*Work instructions:* Go through the listing below and reproduce it word for word.

Data below section start

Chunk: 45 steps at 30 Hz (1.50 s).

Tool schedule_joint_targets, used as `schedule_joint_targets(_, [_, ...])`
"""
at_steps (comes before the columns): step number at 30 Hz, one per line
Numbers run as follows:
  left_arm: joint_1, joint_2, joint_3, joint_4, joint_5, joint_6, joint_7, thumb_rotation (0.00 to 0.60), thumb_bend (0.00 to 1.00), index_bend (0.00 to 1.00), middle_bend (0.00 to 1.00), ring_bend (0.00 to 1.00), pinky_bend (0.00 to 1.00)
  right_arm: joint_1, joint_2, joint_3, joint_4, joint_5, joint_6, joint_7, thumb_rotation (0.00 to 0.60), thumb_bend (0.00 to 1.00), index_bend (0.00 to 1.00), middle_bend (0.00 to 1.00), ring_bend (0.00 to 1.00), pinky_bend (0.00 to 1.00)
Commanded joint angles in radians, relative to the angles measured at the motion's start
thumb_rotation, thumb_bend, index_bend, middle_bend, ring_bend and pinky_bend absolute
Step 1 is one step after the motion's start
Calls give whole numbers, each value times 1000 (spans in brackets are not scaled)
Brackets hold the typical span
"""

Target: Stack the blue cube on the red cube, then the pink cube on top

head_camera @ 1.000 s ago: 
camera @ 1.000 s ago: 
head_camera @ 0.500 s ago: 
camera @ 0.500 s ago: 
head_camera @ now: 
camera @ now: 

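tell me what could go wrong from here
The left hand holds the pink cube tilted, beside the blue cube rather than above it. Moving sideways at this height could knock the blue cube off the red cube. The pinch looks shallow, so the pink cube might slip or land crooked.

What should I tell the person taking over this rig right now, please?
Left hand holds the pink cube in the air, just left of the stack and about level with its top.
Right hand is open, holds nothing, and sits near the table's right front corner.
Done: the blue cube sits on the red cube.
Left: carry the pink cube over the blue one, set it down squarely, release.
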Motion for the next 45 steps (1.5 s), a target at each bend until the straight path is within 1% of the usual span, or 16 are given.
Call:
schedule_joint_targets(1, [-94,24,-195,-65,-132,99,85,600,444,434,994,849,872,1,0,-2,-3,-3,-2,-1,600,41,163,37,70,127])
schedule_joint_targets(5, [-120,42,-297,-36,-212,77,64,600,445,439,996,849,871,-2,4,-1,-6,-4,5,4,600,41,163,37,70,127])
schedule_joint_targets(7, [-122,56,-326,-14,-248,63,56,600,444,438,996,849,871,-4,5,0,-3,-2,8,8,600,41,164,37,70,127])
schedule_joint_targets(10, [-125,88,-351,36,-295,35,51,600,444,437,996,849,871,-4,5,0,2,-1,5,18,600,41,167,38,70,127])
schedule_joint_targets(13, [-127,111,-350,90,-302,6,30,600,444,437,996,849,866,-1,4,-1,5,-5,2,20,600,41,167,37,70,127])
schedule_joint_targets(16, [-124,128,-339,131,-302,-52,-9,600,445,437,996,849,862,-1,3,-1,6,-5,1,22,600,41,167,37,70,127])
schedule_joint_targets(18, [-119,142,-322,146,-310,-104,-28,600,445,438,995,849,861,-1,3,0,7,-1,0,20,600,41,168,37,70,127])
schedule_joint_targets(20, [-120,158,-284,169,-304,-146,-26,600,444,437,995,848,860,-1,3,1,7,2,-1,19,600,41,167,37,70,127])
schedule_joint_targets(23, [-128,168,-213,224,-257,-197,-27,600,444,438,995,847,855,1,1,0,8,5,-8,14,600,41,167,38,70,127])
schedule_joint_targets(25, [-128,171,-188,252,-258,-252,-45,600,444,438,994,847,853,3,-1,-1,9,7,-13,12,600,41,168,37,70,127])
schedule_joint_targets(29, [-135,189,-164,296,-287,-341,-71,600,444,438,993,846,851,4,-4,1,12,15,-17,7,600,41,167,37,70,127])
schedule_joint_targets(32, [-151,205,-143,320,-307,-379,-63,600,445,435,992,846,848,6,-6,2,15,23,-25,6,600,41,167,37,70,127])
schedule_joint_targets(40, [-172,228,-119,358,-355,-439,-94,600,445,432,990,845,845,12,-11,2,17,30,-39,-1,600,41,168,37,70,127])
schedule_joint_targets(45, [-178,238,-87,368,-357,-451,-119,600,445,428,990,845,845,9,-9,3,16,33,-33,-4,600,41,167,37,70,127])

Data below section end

*Solution for this problem:*
Chunk: 45 steps at 30 Hz (1.50 s).

Tool schedule_joint_targets, used as `schedule_joint_targets(_, [_, ...])`
"""
at_steps (comes before the columns): step number at 30 Hz, one per line
Numbers run as follows:
  left_arm: joint_1, joint_2, joint_3, joint_4, joint_5, joint_6, joint_7, thumb_rotation (0.00 to 0.60), thumb_bend (0.00 to 1.00), index_bend (0.00 to 1.00), middle_bend (0.00 to 1.00), ring_bend (0.00 to 1.00), pinky_bend (0.00 to 1.00)
  right_arm: joint_1, joint_2, joint_3, joint_4, joint_5, joint_6, joint_7, thumb_rotation (0.00 to 0.60), thumb_bend (0.00 to 1.00), index_bend (0.00 to 1.00), middle_bend (0.00 to 1.00), ring_bend (0.00 to 1.00), pinky_bend (0.00 to 1.00)
Commanded joint angles in radians, relative to the angles measured at the motion's start
thumb_rotation, thumb_bend, index_bend, middle_bend, ring_bend and pinky_bend absolute
Step 1 is one step after the motion's start
Calls give whole numbers, each value times 1000 (spans in brackets are not scaled)
Brackets hold the typical span
"""

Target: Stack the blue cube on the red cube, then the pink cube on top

head_camera @ 1.000 s ago: 
camera @ 1.000 s ago: 
head_camera @ 0.500 s ago: 
camera @ 0.500 s ago: 
head_camera @ now: 
camera @ now: 

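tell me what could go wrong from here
The left hand holds the pink cube tilted, beside the blue cube rather than above it. Moving sideways at this height could knock the blue cube off the red cube. The pinch looks shallow, so the pink cube might slip or land crooked.

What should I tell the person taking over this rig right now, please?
Left hand holds the pink cube in the air, just left of the stack and about level with its top.
Right hand is open, holds nothing, and sits near the table's right front corner.
Done: the blue cube sits on the red cube.
Left: carry the pink cube over the blue one, set it down squarely, release.
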Motion for the next 45 steps (1.5 s), a target at each bend until the straight path is within 1% of the usual span, or 16 are given.
Call:
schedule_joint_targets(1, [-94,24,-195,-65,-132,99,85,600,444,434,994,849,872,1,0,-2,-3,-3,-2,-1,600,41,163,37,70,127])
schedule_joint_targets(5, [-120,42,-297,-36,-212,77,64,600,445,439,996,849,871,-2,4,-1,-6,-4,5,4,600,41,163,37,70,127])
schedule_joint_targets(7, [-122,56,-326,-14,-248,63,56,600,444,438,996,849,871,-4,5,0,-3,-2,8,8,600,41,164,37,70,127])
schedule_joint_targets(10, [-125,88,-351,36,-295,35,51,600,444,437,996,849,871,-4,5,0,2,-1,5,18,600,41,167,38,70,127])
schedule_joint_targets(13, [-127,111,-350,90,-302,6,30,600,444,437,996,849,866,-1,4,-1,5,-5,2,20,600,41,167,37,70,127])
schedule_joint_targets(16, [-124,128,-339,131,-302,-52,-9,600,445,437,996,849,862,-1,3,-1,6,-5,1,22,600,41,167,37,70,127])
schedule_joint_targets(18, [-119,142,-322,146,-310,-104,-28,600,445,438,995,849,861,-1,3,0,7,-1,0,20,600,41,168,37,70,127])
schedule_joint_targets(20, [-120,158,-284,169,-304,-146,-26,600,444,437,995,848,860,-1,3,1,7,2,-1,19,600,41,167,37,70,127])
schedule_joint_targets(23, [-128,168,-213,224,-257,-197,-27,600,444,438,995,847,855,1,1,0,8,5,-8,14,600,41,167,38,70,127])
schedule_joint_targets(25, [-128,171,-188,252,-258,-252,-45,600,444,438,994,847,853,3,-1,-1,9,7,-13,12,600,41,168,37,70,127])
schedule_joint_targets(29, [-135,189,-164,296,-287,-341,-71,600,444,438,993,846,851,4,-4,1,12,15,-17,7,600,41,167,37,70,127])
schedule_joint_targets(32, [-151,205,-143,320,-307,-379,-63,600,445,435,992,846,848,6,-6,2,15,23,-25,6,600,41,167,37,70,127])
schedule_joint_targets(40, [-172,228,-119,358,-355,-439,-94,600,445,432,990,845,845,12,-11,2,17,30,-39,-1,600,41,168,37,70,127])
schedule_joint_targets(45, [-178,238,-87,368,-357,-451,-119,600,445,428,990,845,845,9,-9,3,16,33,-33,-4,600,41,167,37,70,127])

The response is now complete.